ACTIVITY: List every line in this data where the string "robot" occurs.
___ EXTRACTED MATERIAL ___
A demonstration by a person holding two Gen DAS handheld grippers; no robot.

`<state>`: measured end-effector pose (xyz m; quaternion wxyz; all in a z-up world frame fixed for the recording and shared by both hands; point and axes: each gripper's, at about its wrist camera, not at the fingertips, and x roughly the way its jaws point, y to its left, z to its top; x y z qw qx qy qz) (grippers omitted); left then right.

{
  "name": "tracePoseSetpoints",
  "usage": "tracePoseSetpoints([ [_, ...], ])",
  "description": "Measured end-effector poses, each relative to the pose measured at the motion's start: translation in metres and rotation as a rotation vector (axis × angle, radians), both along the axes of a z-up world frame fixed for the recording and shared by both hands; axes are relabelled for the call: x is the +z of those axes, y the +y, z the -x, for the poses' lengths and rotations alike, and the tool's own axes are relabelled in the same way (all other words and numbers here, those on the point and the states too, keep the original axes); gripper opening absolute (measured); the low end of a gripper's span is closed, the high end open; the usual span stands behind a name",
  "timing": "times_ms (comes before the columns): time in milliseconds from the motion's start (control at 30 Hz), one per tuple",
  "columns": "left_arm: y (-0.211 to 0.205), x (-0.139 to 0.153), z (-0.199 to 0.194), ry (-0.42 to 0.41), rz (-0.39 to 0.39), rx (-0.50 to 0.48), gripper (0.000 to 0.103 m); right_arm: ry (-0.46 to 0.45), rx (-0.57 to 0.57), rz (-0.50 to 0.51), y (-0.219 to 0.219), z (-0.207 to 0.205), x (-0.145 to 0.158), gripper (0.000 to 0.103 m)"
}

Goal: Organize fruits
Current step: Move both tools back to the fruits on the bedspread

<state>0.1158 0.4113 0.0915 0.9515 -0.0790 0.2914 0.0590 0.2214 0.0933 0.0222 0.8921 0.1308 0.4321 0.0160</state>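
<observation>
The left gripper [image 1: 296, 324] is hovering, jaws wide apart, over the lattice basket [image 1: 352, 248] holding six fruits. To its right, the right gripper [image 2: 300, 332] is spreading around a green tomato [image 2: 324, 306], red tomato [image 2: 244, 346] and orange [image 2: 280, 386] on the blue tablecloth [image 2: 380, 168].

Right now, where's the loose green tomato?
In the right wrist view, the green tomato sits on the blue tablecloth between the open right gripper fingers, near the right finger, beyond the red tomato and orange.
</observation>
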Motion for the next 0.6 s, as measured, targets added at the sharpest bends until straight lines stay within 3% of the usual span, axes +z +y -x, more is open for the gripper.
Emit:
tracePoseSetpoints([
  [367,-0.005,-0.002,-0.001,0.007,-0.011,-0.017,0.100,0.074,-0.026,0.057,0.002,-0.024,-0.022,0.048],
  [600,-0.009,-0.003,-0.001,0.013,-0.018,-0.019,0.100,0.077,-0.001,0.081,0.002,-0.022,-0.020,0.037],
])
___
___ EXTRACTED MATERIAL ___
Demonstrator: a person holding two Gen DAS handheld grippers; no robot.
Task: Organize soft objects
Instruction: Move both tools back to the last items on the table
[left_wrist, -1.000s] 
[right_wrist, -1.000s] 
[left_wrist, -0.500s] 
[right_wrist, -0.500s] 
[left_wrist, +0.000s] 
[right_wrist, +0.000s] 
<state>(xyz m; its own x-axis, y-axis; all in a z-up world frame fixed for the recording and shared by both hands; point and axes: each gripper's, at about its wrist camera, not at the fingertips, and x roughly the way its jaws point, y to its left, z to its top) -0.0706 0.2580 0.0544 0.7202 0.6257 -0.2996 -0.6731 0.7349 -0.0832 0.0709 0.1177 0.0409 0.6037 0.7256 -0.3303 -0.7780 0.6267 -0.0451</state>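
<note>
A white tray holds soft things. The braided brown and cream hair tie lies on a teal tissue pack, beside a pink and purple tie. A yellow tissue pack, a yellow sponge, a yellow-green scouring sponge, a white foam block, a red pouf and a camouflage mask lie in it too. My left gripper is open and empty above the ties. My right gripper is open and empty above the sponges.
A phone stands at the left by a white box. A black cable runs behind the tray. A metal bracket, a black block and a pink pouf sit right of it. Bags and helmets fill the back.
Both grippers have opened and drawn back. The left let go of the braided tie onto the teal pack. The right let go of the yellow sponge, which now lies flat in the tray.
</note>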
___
RESULT:
A demonstration by a person holding two Gen DAS handheld grippers; no robot.
Demonstrator: a person holding two Gen DAS handheld grippers; no robot.

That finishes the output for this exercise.